Seven was a boy, but the seven of hearts was a very, very sweet boy. I took it.
“Why aren’t you at work?” I asked my dad, studying my cards carefully.
“Why aren’t you in school?”
I eventually accepted an ace of diamonds, because all aces were girls, even the ace of spades. The two of clubs came next, which I debated, but accepted. Dad went right past the nine of spades—no way. The other red five I took; another queen (although the queens made me nervous); a lonely four that could have been a boy at another time, and finally, the eight of spades. Eights were completely girls, but the black eights were girls who were maybe a little too good at sports.
Dad then dealt his own hand face down, as if he didn’t care a lick what he got. He picked up his cards and studied them in his straight-backed way. His face was as blank as the face of a wild Injun.
“What do I do now?” I asked.
“The object of the game is to put together sets of threes, three cards that match. Do you have three cards that match, like three aces?”
I stared at him.
“No. You don’t. Okay, then. What we’re going to do is take turns getting cards from this pile right here. You decide on a card you don’t want anymore and discard it, then take a new one, and try to put together three sets of three. When you have three sets of three, you put your extra card on the pile when it’s your turn and you win the hand.”
“Who goes first at discharging?”
“You do, because I dealt to you. You actually have eleven cards, so when you discharge you’ll have ten.”
“I’d rather not.”
He looked at me blankly for a moment. “You’d rather not what?”

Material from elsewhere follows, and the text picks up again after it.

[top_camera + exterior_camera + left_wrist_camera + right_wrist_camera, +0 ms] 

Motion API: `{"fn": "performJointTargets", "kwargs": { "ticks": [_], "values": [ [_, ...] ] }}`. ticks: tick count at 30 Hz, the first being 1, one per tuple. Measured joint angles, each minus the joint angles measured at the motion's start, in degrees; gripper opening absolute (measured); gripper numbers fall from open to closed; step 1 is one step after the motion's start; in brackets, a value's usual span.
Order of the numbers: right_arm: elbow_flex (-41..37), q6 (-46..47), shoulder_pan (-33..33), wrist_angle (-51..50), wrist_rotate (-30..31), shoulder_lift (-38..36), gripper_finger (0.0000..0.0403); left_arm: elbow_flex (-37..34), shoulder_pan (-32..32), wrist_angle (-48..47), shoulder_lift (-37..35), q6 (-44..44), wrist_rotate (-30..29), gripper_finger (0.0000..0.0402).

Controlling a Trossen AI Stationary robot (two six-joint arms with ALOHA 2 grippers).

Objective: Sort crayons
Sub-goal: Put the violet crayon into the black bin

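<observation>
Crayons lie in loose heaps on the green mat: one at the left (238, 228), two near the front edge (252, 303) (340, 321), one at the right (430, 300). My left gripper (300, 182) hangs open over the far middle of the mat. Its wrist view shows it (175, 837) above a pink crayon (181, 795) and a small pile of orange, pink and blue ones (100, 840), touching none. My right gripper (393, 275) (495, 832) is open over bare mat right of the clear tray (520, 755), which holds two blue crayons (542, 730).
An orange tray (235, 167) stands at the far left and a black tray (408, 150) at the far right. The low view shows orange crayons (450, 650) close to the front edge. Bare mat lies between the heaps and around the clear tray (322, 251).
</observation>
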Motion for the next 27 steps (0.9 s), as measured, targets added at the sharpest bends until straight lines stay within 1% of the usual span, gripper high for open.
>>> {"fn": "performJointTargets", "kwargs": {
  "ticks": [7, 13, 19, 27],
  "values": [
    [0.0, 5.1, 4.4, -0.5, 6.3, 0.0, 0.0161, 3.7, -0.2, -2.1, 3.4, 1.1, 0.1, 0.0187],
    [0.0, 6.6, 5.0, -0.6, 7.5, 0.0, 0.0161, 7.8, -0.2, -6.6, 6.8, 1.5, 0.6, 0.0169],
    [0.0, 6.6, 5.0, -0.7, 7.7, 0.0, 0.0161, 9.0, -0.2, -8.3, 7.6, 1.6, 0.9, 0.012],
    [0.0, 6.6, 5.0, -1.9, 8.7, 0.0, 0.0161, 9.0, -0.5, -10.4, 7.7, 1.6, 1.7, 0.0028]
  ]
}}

“I’d rather not go first.”
Some more sitting around saying nothing followed, then Dad carefully studied his hand, and chose one to discard. He placed it on top of the spare cards with a little snap.
“Zippy? What’s the name of this game?”
“I can’t remember.”
“Gin,” he said, and spread his cards out on the table. The winning hand was all boys, in sets of three: three kings, three jacks, and three ugly tens, lined up like war veterans in front of the drugstore. He stood up, slid his cigarettes and silver lighter across the table and into his breast pocket, and headed for the door.

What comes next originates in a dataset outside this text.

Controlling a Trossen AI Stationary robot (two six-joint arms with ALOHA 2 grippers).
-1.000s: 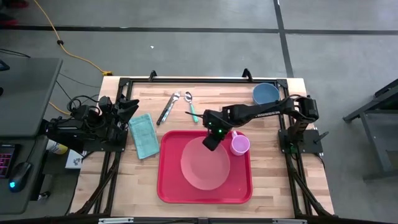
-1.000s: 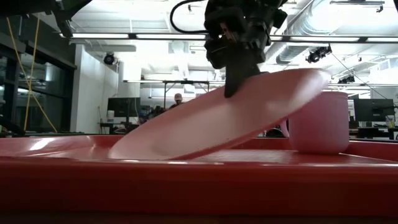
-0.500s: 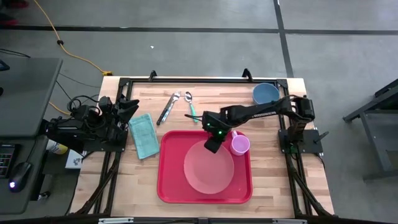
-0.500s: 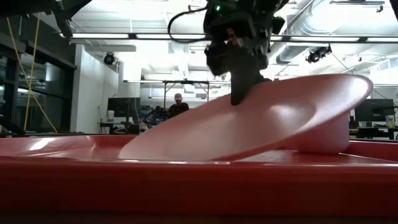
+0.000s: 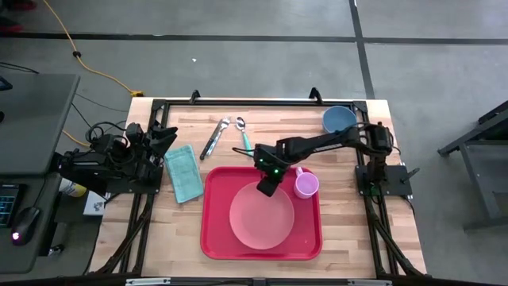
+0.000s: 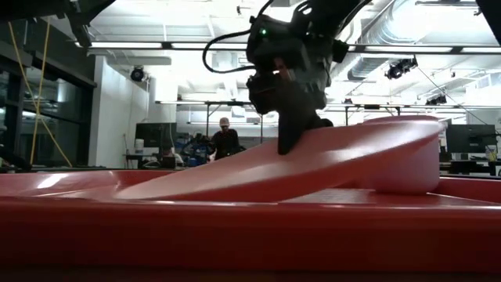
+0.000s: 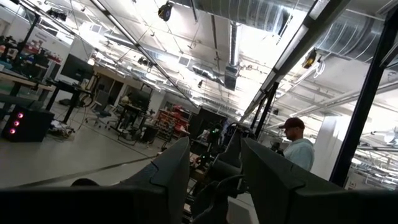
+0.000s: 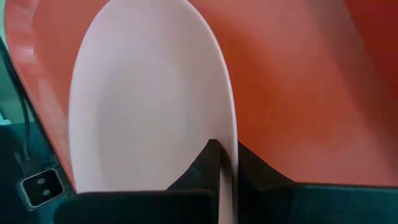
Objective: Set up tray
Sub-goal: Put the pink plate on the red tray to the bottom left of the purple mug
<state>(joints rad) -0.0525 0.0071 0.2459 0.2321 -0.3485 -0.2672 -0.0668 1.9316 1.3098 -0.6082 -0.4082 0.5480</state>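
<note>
Right gripper (image 5: 270, 188) pinches tilted pink plate's (image 5: 262, 216) far rim over the tray (image 5: 214, 238); lower it flat before releasing, clear of the pink cup (image 5: 306, 185); left gripper (image 5: 163, 137) fingers spread, parked left.

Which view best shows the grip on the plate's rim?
The right wrist view: the right gripper straddles the plate rim, jaws shut on it. The low view shows the plate tilted, far edge raised over the tray. The high view shows only its place. The left wrist view misses it.

The large red plastic rectangular tray (image 5: 213, 238) lies mid-surface. In it sit the round pink plate (image 5: 260, 222) and, at its right rear corner, a small pink plastic cup (image 5: 306, 185). Left lies a teal rectangular plastic lid (image 5: 183, 172); behind, a metal spoon (image 5: 242, 132).
</note>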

“I’ll see you later,” he said as he stepped out o
nto the front porch. “Good game.”
“Thanks,” I called after him. I continued to sit at the table for quite a while, sorting out the girls and putting them in a little girl pile where they’d be safe. For good measure I put all the boys back in the box with the Joker, where they belonged.
* * *
A SHORT LIST OF THINGS MY FATHER LOST GAMBLING
1. My pony, Tim. He was excellently small and nice, and lived in the meadow behind the Mooreland Friends Church, with no one’s permission. One day I came home from school, and poof. If it were not for a photograph I have of me astride the little horse, with his name and mine written on the back by my mother, I would for certain think I’d made him up.
2. A small motorcycle. It appeared on the front porch one morning; no one learned to drive it; shortly thereafter, it was gone.

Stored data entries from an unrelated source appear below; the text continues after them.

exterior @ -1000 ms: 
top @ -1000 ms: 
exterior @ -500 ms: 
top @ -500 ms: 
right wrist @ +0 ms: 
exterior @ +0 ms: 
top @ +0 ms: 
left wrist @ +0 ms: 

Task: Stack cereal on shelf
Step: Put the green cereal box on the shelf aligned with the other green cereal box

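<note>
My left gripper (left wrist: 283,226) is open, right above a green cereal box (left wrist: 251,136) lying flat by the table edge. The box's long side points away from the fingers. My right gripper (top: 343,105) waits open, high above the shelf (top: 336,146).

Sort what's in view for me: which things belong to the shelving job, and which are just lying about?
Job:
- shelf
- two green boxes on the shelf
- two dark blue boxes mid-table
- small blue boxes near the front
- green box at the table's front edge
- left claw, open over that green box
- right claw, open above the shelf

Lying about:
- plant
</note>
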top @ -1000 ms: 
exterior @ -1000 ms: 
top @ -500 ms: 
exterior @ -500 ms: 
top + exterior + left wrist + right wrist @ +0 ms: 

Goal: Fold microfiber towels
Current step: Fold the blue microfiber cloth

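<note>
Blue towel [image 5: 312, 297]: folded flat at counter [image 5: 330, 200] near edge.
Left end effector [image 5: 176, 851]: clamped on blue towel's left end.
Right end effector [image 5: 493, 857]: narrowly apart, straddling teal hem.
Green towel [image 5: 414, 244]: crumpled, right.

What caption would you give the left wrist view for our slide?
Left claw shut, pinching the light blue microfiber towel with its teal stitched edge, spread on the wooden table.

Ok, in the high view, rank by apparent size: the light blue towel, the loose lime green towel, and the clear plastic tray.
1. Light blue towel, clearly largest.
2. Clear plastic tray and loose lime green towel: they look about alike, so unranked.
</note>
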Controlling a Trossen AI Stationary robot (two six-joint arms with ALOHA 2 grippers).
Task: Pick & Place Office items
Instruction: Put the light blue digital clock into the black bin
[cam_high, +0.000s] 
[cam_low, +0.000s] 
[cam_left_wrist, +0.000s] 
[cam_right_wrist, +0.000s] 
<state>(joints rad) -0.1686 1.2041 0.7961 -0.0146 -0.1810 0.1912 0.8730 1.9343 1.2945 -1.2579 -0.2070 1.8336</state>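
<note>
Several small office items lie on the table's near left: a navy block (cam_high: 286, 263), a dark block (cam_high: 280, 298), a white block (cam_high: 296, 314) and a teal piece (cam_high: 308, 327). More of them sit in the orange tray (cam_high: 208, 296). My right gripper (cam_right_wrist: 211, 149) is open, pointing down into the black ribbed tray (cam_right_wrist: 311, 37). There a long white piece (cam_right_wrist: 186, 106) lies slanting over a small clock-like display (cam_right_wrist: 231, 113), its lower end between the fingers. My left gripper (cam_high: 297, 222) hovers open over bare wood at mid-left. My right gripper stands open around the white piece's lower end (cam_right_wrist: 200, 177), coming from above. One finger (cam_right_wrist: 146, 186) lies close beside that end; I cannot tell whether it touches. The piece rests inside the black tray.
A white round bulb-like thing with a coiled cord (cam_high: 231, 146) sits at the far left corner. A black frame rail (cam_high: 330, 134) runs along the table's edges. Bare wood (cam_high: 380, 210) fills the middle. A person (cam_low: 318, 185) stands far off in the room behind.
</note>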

3. My mother’s engagement and wedding rings. The wedding band was heavy gold, with a little cluster of shooting stars that even had tails. In the center of each star was a diamond chip. In my imagination she just looked down one day, and they had vanished.
4. A boat. Like the motorcycle, it simply appeared. We lived nowhere near water, but every day I went out and pretended to drive it at abnormal speeds across choppy waters. For a brief time it took the place of rodeo as my favorite sport.
5. My twenty-five-dollar savings bond. I won it at the Mooreland Fair in a game of intense skill and concentration called Guess How Many Pennies Are in This Huge Jar. I guessed 468 and got it exactly right. My name was announced just before the Grand Champion pull at the Horse and Pony Pull, the zenith of the Mooreland social season. Twenty-five dollars was an unheard of amount of money at the time, and my father volunteered to deposit it in my “savings account” for me, which I had never heard of before that moment. Over the next few years I probably asked him for the money 736 times, and he always assured me we were just waiting for it to mature.
6. A wide variety of excellent hunting beagles.
A SHORT LIST OF THINGS MY FATHER WON GAMBLING
1. A wide variety of excellent hunting beagles.